**WHAT THIS TASK INVOLVES:**
Nothing but the lines from the one that contains "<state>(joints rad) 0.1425" through the end of the data should be reproduced, and each must match exactly.

Data extracted from a collection:
....

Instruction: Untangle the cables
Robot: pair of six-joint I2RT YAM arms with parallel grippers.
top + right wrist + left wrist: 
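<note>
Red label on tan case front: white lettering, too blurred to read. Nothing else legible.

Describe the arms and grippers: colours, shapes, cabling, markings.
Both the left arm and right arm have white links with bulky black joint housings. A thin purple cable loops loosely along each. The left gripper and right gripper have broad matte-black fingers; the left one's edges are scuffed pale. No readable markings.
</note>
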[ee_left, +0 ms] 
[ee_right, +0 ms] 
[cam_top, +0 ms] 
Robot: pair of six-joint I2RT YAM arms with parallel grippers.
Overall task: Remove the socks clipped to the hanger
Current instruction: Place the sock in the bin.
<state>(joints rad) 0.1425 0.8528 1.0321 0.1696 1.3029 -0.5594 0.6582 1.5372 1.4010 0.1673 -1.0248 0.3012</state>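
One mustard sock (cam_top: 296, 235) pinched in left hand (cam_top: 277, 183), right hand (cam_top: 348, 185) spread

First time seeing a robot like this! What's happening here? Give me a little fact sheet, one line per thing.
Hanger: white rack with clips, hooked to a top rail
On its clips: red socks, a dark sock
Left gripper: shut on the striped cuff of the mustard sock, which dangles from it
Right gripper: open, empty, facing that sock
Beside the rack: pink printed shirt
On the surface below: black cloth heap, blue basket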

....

**OUTPUT FOR THIS EXERCISE:**
<state>(joints rad) 0.1425 0.8528 1.0321 0.1696 1.3029 -0.5594 0.6582 1.5372 1.4010 0.1673 -1.0248 0.3012</state>
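One mustard sock (cam_top: 296, 235) pinched in left hand (cam_top: 277, 183), right hand (cam_top: 348, 185) spread

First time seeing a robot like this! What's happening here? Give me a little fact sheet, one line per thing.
Hanger: white rack with clips, hooked to a top rail
On its clips: red socks, a dark sock
Left gripper: shut on the striped cuff of the mustard sock, which dangles from it
Right gripper: open, empty, facing that sock
Beside the rack: pink printed shirt
On the surface below: black cloth heap, blue basket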

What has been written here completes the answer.